Pozitif Ekonomi Örnekleri
Örnekler olmadan ekonominin idare edilmesi kolay bir konu olmadığını kabul edersiniz. Pekala, bu bölümde, bazı pozitif ekonomi örneklerini ele alacağız ve onlara neden pozitif ekonomi ifadeleri dediğimizi açıklayacağız.

Örnek 1
Talep yasası - “Diğer faktörler sabit kalırsa, fiyat yükselirse talep düşer; ve fiyat düşerse talep yükselir. "

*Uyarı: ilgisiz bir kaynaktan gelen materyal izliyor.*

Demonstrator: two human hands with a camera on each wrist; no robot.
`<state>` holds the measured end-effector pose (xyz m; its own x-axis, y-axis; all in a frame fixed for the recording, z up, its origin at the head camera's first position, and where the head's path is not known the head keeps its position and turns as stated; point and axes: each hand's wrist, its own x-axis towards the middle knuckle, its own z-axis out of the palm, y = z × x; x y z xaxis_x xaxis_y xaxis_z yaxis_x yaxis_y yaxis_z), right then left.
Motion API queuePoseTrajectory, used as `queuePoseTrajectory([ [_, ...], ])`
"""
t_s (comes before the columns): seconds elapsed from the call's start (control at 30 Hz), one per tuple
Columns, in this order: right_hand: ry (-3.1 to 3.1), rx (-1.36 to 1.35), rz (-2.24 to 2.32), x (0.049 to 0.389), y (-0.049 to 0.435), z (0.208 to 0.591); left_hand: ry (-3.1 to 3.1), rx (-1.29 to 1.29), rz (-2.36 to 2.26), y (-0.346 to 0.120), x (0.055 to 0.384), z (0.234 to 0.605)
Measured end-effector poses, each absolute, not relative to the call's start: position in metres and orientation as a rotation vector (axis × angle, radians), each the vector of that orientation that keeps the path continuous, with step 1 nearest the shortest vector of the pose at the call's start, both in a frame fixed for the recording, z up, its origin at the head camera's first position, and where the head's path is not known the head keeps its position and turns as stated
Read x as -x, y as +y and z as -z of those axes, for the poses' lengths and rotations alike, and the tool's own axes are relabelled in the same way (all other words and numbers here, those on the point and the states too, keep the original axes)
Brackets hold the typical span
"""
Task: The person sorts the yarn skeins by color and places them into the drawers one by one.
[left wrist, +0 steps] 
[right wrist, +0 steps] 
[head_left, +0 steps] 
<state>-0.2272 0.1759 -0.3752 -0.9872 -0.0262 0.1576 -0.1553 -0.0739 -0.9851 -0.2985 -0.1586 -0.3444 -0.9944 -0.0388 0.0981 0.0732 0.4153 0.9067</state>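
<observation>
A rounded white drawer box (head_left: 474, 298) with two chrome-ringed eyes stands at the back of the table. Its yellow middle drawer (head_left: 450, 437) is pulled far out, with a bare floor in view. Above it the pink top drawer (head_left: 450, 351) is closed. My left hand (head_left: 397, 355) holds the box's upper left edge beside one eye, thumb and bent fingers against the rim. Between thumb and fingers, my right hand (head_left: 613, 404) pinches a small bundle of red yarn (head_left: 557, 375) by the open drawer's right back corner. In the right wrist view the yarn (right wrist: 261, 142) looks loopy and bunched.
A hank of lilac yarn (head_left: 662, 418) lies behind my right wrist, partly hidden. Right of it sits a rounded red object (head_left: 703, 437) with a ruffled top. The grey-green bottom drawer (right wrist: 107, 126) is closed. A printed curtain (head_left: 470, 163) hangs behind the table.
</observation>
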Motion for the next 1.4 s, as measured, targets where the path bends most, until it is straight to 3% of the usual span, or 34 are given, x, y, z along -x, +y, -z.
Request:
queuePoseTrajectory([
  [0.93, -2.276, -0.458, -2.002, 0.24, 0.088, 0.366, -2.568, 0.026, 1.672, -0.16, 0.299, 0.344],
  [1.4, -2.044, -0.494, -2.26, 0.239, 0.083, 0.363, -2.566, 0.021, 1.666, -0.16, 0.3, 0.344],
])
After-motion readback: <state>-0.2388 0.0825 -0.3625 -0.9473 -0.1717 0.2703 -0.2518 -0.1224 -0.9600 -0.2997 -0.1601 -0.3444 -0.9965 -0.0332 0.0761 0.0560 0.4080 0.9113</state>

Bu talep yasasıdır. Olumlu bir ekonomi ifadesidir. Neden? Çünkü fiyatlar ters orantılı olarak düşerse veya yükselirse talebin yükseleceğini veya düşeceğini söylüyor; diğer faktörler sabit kaldığında. Bu bir fikir değil. Ne olabileceğine dair değer temelli bir açıklama değildir. Fiyat ve talep konusunda bir uzmanın yargısı bile değildir. Daha ziyade test edilebilen veya doğrulanabilen açıklayıcı bir ifadedir. Ve doğru ya da yanlış olabilir.

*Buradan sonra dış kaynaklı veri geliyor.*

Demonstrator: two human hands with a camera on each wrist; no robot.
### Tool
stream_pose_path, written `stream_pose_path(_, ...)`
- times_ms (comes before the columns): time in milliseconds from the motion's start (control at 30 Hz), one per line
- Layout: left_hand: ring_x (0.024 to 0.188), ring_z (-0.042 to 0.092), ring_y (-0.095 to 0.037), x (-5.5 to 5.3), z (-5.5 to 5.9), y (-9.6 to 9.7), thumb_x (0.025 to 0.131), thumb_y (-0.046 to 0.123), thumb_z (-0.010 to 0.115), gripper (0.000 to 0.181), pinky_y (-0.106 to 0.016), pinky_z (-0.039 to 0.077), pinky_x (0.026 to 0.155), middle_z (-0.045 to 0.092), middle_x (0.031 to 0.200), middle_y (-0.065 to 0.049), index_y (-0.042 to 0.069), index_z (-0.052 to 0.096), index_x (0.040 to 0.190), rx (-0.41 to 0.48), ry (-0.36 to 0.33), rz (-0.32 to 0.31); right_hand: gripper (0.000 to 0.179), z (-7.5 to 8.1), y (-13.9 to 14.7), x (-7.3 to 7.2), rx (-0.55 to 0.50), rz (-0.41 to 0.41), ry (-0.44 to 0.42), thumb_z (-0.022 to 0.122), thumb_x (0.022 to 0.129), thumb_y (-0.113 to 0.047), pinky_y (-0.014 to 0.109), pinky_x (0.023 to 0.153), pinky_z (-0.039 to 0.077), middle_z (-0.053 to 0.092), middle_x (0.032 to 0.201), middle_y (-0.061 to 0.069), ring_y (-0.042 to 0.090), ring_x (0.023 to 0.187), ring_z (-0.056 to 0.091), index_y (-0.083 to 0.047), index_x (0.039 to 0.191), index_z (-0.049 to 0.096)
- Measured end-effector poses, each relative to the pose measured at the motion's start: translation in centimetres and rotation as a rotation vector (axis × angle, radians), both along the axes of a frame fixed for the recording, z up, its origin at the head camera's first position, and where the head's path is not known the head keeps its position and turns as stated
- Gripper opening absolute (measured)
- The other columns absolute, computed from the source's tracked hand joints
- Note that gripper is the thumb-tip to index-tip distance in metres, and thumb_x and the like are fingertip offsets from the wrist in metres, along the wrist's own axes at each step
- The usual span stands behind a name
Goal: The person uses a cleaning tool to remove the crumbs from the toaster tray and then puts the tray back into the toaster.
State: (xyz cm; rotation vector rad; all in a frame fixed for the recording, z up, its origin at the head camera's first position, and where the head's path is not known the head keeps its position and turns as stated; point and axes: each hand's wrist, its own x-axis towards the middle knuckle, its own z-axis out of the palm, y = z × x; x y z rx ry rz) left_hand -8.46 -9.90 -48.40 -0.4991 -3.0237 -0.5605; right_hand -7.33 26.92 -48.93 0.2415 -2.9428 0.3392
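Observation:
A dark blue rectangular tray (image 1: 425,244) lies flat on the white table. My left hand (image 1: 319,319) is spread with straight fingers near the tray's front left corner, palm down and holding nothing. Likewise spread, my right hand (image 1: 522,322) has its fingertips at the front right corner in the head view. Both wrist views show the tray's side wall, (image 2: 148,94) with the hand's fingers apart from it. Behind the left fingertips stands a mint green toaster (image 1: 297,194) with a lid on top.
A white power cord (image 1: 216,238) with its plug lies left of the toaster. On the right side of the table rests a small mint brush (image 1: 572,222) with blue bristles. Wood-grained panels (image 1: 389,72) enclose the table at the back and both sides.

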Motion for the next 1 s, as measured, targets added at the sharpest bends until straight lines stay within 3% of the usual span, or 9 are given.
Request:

Ama doğru ya da yanlış olabiliyorsa, neden bu tür ifadelere ihtiyacımız var? Nedeni, görüşmeden önce gerçeklere ihtiyacımız var. "Ne olması gerektiği" noktasına ulaşmadan önce "ne olduğunu" bilmek önemlidir.
Örnek 2
Gelir tüm ülkelerde eşit değildir.
Bu ifade yine doğru mu yanlış mı olduğunu söylemiyor. Ve aynı zamanda bir ekonomistin veya bir uzmanın görüşü de değil. Aksine basitçe öyle. Bazı ülkelerde bu ifade doğru olmayabilir. Fakat zengin ve yoksul arasında büyük bir uçurum olduğu ve orta sınıf hızla buharlaştığı için; bunu belirtebiliriz.
Bu olumlu bir ekonomi ifadesidir çünkü bunu çeşitli ülkelerin istatistiklerine bakarak doğrulayabiliriz. Ve ülkelerin çoğunun zenginlikte aşırı üst ve alt sınırdan muzdarip olduğunu görürsek, bu ifade kesinlikle gerçek olacaktır. Aksi takdirde buna yanlış diyeceğiz.
Örnek 3
Hükümet tütüne daha fazla vergi koyduğunda, insanlar daha az sigara içmeye başladı.
Sigara içen herhangi bir kişiye sorun ve bu ifadenin hiç doğru olmadığını ve bu yüzden olumlu bir ekonomi ifadesi olduğunu göreceksiniz. Genellikle, hükümet tütün için büyük vergiler aldığında, insanlar sigarayı bırakır / azaltır. Gerçek olduğu (veya gerçeğin tersi) olduğu için bir fikir değildir. Ve sonuç olarak, çeşitli istatistiklere bakarak doğrulayabiliriz.
Bir iktisatçı ya da uzman sağduyulu bir yorum yaparsa, bu ifade normatif iktisat kapsamına giren bir ifadeye dönüşecektir.